EXERCISE DIRECTIONS:
The response should consist of every line below, unchanged.

SUPPLIED DATA:

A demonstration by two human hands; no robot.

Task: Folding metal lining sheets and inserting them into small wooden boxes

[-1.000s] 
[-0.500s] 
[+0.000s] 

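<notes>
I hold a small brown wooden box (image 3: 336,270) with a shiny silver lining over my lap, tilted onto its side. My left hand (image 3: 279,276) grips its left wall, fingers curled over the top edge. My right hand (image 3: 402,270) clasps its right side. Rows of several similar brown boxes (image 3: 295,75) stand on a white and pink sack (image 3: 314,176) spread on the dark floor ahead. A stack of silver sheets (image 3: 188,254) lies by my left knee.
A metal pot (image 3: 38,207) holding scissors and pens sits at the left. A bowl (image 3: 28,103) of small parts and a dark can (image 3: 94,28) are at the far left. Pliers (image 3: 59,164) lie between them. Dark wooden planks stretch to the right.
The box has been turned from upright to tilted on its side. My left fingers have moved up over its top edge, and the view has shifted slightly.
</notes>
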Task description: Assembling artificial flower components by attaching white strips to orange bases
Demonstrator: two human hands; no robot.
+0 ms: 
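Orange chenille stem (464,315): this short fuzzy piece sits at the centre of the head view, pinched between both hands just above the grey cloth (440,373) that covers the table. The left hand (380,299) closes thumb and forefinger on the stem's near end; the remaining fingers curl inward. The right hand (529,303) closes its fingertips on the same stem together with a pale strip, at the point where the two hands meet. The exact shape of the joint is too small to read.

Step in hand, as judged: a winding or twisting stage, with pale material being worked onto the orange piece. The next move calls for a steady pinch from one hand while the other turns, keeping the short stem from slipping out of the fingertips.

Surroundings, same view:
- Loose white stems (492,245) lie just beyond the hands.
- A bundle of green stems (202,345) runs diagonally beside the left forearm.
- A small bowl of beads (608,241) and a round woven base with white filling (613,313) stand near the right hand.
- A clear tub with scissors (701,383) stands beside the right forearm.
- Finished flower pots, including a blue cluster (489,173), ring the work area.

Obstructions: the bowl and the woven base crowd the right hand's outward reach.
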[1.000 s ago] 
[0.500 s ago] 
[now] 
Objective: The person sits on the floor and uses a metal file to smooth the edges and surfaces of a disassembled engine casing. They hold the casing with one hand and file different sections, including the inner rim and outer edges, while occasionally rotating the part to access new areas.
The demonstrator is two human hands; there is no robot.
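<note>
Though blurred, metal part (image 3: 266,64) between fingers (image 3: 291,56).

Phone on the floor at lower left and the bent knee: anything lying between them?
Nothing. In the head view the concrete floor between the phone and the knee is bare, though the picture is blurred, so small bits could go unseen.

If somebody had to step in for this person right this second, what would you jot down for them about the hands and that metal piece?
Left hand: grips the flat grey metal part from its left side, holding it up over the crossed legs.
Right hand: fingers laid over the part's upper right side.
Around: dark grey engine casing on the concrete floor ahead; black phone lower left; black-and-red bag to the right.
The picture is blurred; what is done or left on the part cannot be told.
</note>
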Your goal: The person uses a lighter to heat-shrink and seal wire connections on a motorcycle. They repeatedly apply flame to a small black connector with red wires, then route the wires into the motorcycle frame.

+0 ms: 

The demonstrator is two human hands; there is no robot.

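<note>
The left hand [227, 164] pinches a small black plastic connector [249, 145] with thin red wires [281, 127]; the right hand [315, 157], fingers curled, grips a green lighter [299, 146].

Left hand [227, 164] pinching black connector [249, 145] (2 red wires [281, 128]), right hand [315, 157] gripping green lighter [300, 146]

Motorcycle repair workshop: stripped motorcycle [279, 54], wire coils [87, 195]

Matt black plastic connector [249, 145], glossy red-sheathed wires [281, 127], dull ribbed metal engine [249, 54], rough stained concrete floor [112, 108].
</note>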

ANSWER FOR THE TASK:
A demonstration by two human hands; no robot.

Task: Folding metal lining sheets and inserting them into small wooden boxes

[-1.000s] 
[-0.500s] 
[+0.000s] 

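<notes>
I hold a small brown wooden box (image 3: 336,270) with a shiny silver lining over my lap, tilted onto its side. My left hand (image 3: 279,276) grips its left wall, fingers curled over the top edge. My right hand (image 3: 402,270) clasps its right side. Rows of several similar brown boxes (image 3: 295,75) stand on a white and pink sack (image 3: 314,176) spread on the dark floor ahead. A stack of silver sheets (image 3: 188,254) lies by my left knee.
A metal pot (image 3: 38,207) holding scissors and pens sits at the left. A bowl (image 3: 28,103) of small parts and a dark can (image 3: 94,28) are at the far left. Pliers (image 3: 59,164) lie between them. Dark wooden planks stretch to the right.
The box has been turned from upright to tilted on its side. My left fingers have moved up over its top edge, and the view has shifted slightly.
</notes>
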Task description: Assembling artificial flower components by attaching white strips to orange bases
Demonstrator: two human hands; no robot.
+0 ms: 
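Orange chenille stem (464,315): this short fuzzy piece sits at the centre of the head view, pinched between both hands just above the grey cloth (440,373) that covers the table. The left hand (380,299) closes thumb and forefinger on the stem's near end; the remaining fingers curl inward. The right hand (529,303) closes its fingertips on the same stem together with a pale strip, at the point where the two hands meet. The exact shape of the joint is too small to read.

Step in hand, as judged: a winding or twisting stage, with pale material being worked onto the orange piece. The next move calls for a steady pinch from one hand while the other turns, keeping the short stem from slipping out of the fingertips.

Surroundings, same view:
- Loose white stems (492,245) lie just beyond the hands.
- A bundle of green stems (202,345) runs diagonally beside the left forearm.
- A small bowl of beads (608,241) and a round woven base with white filling (613,313) stand near the right hand.
- A clear tub with scissors (701,383) stands beside the right forearm.
- Finished flower pots, including a blue cluster (489,173), ring the work area.

Obstructions: the bowl and the woven base crowd the right hand's outward reach.
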[1.000 s ago] 
[0.500 s ago] 
[now] 
Objective: The person sits on the floor and uses a metal file to smooth the edges and surfaces of a disassembled engine casing. They hold the casing with one hand and file different sections, including the inner rim and outer edges, while occasionally rotating the part to access new areas.
The demonstrator is two human hands; there is no robot.
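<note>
Though blurred, metal part (image 3: 266,64) between fingers (image 3: 291,56).

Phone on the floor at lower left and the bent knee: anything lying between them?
Nothing. In the head view the concrete floor between the phone and the knee is bare, though the picture is blurred, so small bits could go unseen.

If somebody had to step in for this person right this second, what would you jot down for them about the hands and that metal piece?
Left hand: grips the flat grey metal part from its left side, holding it up over the crossed legs.
Right hand: fingers laid over the part's upper right side.
Around: dark grey engine casing on the concrete floor ahead; black phone lower left; black-and-red bag to the right.
The picture is blurred; what is done or left on the part cannot be told.
</note>
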Your goal: The person uses a lighter to heat-shrink and seal wire connections on a motorcycle. They repeatedly apply flame to a small black connector with red wires, then route the wires into the motorcycle frame.

+0 ms: 

The demonstrator is two human hands; there is no robot.

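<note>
The left hand [227, 164] pinches a small black plastic connector [249, 145] with thin red wires [281, 127]; the right hand [315, 157], fingers curled, grips a green lighter [299, 146].

Left hand [227, 164] pinching black connector [249, 145] (2 red wires [281, 128]), right hand [315, 157] gripping green lighter [300, 146]

Motorcycle repair workshop: stripped motorcycle [279, 54], wire coils [87, 195]

Matt black plastic connector [249, 145], glossy red-sheathed wires [281, 127], dull ribbed metal engine [249, 54], rough stained concrete floor [112, 108].
</note>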

The output for this exercise is finished.